En effet, cette campagne qui vise à conscientiser particulièrement les jeunes et adolescents, va durer 6 mois sur toute l’étendue de la RDC.
« Les dernières informations issues de nos enquêtes montrent que notre jeunesse et nous-mêmes sommes en danger, car moins de 20% des jeunes connaissent le Sida. Nous devons absolument revenir sur le message de prévention si nous pensons que le développement est une préoccupation pour notre pays. La prévention est l’une stratégies les moins coûteuses pour lutter contre le Sida. Nous avons le devoir de protéger notre génération et de relancer ce message de prévention, qui, grâce à l’apport de tout un chacun pourra atteindre les zones les plus reculées », a déclaré Lienvien Kapend, secrétaire exécutif du PNMLS.

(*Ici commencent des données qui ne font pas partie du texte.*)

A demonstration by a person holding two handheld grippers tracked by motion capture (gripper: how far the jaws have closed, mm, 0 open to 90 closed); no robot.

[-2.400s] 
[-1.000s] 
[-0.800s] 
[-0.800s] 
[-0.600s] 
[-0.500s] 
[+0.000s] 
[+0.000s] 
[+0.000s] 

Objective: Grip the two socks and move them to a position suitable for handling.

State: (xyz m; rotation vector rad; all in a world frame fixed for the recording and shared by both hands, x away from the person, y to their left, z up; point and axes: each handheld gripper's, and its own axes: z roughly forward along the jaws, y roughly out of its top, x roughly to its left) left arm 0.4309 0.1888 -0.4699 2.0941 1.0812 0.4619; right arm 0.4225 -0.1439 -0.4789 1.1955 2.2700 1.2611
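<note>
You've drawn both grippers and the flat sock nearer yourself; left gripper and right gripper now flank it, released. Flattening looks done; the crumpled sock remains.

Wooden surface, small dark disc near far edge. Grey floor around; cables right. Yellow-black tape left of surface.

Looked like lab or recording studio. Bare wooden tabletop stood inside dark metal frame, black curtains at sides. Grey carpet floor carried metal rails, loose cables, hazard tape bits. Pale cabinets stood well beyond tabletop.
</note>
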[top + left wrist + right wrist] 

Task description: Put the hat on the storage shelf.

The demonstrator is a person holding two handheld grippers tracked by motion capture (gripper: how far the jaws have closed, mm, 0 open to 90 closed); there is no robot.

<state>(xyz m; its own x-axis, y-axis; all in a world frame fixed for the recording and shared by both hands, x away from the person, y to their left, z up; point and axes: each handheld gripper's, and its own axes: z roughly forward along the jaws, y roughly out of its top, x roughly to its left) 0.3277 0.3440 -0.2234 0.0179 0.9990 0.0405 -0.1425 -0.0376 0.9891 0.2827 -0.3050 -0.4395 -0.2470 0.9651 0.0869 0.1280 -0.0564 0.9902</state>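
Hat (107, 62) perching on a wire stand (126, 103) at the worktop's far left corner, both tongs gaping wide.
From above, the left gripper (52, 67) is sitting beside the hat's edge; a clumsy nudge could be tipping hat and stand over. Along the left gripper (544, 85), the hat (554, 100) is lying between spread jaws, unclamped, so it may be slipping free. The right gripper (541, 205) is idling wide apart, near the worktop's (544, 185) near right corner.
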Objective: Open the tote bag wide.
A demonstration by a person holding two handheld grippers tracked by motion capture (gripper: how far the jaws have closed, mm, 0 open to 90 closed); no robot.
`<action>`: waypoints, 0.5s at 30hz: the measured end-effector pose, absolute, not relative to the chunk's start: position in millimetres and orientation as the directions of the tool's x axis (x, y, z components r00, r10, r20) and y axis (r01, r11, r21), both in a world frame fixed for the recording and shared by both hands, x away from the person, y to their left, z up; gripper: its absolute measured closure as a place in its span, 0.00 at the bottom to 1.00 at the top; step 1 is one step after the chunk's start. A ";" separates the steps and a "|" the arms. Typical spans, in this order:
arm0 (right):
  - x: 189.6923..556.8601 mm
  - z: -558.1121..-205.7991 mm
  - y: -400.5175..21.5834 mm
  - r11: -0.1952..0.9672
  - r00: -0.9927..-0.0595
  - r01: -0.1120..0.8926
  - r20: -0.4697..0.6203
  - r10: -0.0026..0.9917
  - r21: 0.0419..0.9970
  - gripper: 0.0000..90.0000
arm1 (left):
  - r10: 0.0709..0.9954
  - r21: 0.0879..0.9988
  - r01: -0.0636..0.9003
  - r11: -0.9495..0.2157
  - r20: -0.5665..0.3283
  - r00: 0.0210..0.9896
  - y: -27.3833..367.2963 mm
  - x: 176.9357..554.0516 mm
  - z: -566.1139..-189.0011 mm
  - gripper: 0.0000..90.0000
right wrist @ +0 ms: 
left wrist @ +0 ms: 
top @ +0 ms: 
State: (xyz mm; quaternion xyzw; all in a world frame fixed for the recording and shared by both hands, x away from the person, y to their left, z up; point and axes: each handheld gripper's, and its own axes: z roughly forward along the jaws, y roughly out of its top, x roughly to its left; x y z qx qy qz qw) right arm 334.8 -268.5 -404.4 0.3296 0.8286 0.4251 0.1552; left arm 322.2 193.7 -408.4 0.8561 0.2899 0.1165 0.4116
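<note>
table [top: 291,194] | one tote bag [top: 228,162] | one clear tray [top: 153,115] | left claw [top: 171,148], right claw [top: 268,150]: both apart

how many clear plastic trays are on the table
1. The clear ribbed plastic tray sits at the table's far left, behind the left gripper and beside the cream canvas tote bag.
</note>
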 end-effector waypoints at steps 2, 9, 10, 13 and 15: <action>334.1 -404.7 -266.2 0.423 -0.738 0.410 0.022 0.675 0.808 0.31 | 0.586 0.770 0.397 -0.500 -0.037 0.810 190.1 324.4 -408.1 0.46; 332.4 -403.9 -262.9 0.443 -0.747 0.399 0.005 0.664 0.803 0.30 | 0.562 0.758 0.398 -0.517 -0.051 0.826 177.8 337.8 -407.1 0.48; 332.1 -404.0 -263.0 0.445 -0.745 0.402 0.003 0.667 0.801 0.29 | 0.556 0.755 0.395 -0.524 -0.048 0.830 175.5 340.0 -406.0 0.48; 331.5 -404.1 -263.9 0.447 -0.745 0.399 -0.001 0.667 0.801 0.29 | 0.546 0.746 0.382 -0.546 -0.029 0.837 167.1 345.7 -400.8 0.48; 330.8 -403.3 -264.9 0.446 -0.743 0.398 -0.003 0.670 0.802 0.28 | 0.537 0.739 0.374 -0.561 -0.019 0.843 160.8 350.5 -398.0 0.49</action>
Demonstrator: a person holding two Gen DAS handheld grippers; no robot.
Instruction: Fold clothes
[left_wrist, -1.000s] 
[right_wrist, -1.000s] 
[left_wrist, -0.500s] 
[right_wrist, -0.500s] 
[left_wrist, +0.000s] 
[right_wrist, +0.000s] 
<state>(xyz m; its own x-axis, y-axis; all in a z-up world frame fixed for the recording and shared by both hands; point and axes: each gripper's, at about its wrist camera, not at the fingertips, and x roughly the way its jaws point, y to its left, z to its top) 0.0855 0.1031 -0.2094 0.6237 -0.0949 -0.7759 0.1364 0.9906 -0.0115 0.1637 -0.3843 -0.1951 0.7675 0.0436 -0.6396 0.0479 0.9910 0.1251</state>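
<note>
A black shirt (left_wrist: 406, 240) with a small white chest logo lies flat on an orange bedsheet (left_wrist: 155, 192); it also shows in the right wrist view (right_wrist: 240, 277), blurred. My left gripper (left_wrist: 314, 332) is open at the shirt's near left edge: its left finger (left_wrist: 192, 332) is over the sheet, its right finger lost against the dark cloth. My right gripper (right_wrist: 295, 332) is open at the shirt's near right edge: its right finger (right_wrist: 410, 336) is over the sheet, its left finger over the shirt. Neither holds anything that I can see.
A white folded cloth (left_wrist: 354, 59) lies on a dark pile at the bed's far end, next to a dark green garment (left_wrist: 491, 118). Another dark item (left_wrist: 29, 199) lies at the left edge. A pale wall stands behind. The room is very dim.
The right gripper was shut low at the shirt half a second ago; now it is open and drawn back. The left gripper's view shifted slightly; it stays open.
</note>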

Par ailleurs, le coordonateur du Programme National de lutte contre le Sida ( PNLS ), Docteur Aimé Mboyo, a souligné les avancées réalisées en République Démocratique du Congo en ce qui concerne la prévention.
« Aujourd’hui, la lutte contre le VIH/Sida se fixe des objectifs clairs: réduire les nouvelles infections et les décès liés au Sida. Entre 2010 et 2023, nous avons réduit de 72% les décès dus au Sida grâce à la mobilisation des parties prenantes. Cependant, en matière de réduction de nouvelles infections, les résultats sont moins spectaculaires, avec une baisse de 52% sur la même période. Cette période vise donc à relancer et redynamiser la prévention dans notre pays. », a-t-il indiqué.
La représentante pays de l’ONUSIDA, Susan Kasedde Muwanse, a de son côté, réaffirmé l’engagement de son organisation à soutenir les actions du gouvernement congolais pour plus d’actions dans la lutte contre cette maladie mortelle.
Les dernières enquêtes menées en RDC révèlent que la prévalence du VIH/SIDA touche actuellement plus 500. 000 personnes, dont une majorité de femmes.